本格的な運動の再開は、1か月健診で医師の許可を得てからが基本です。ただし、回復の速度は個人差が大きいため、自分の体の状態に合わせて無理なく進めることが大切です。

運動再開の段階

  • 産後1か月から:ウォーキング、ストレッチ、ヨガ(軽度)
  • 産後2か月から3か月:産後ヨガ、ピラティス、水泳
  • 産後4か月から6か月:ジョギング、筋力トレーニング
  • 産後6か月以降:通常の運動やスポーツの再開

運動再開時の注意点

運動中や運動後に出血がある場合、痛みが生じる場合は運動を中止し、医療機関に相談してください。帝王切開の場合は傷口の回復により時間がかかるため、経腟分娩より運動再開の時期が遅くなるのが一般的です。

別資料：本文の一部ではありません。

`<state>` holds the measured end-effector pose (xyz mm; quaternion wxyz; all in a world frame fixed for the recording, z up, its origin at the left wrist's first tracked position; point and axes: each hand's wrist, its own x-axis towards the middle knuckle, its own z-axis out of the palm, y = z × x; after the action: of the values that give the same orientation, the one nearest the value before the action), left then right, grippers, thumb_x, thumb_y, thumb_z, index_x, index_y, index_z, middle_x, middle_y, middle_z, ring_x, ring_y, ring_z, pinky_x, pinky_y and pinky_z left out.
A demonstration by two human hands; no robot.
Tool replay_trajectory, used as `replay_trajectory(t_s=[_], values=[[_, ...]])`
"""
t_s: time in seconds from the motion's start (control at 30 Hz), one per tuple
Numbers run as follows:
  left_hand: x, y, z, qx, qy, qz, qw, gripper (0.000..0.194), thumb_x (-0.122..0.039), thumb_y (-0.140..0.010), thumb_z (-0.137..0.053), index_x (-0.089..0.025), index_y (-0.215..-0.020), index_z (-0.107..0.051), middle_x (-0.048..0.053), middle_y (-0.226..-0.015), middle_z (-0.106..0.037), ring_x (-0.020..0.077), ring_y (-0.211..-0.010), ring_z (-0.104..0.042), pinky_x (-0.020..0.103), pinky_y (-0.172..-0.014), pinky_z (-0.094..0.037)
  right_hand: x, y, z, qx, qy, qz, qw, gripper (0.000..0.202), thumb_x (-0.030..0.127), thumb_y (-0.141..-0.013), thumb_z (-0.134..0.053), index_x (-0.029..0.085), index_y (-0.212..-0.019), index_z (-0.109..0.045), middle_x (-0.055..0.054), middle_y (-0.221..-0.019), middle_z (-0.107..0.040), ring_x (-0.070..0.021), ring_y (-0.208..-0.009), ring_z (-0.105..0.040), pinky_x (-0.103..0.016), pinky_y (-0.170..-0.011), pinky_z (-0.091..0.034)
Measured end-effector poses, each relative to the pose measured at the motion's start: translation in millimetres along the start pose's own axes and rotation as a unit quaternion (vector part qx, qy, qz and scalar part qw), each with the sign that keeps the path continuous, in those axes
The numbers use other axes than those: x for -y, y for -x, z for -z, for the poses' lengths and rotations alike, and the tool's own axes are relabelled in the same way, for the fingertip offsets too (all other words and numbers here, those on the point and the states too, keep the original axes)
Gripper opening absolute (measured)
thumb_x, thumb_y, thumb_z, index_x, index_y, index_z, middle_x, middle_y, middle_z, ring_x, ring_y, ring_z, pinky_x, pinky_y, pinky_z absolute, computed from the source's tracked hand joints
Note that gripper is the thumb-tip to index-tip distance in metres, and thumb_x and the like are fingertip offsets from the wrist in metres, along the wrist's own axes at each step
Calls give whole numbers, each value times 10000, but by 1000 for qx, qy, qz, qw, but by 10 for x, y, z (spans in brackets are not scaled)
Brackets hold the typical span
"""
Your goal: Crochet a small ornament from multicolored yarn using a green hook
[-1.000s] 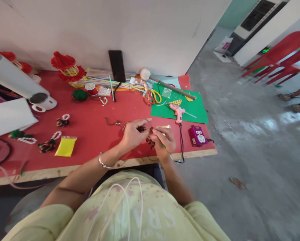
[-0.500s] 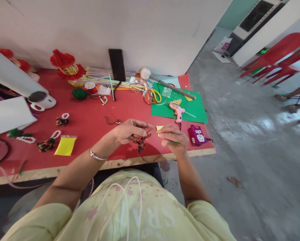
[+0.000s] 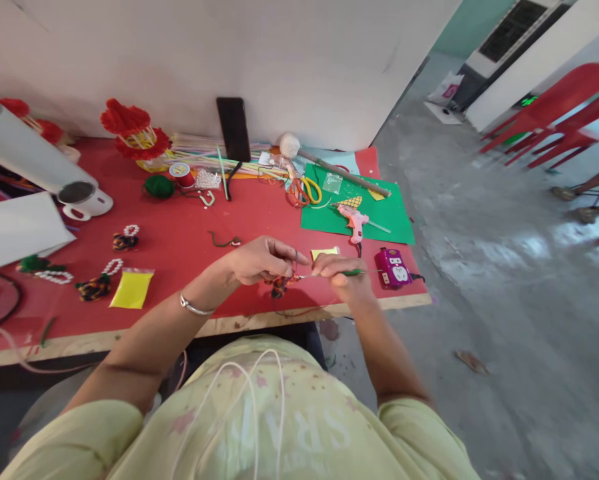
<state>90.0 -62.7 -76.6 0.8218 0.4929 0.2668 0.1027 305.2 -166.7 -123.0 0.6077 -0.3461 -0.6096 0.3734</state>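
Observation:
My left hand (image 3: pixel 262 261) pinches a small dark multicoloured yarn piece (image 3: pixel 278 287) near the front of the red-covered table (image 3: pixel 179 243). My right hand (image 3: pixel 342 270) is closed around a thin crochet hook with a green handle (image 3: pixel 353 272). The metal tip of the hook points left and meets the yarn at my left fingertips. A strand of yarn loops over my left index finger. Behind my right hand lies a small yellow packet (image 3: pixel 329 252).
A pink glue gun (image 3: pixel 355 223) rests on green paper (image 3: pixel 399 220), with yellow-handled scissors (image 3: pixel 312 191) beside it. A purple box (image 3: pixel 393 269) sits at the right edge. Left are a mug (image 3: pixel 87 201), a yellow packet (image 3: pixel 132 289) and beaded yarn pieces (image 3: pixel 93 288).
My right hand has turned and moved slightly left, bringing the hook level and up to the yarn piece. More of the small yellow packet shows. My left hand has barely moved.

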Motion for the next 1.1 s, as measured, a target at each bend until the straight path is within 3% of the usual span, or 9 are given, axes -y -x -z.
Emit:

授乳中は運動前にしっかり水分を摂取し、激しい運動の後は授乳まで時間を置くとよいでしょう。

06

産後検診の内容

産後検診は母体の回復状態を確認するための重要な健診です。2週間健診と1か月健診が一般的で、自治体によっては費用の助成を受けることができます。

産後2週間健診

産後2週間健診は主に産後うつのスクリーニングや授乳の状況確認を目的としています。エジンバラ産後うつ病質問票(EPDS)を用いた精神状態のチェック、体重測定、血圧測定、悪露の状態確認などが行われます。

産後1か月健診

  • 子宮の回復状態の確認(内診)
  • 会陰切開や帝王切開の傷の回復確認
  • 血圧、体重、尿検査
  • 精神状態のスクリーニング
  • 授乳の状況確認と指導
  • 日常生活や運動の再開についての指導

1か月健診で問題がなければ、入浴(湯船)の許可や性生活の再開についての指導が行われます。気になる症状がある場合は、遠慮せずに医師に相談しましょう。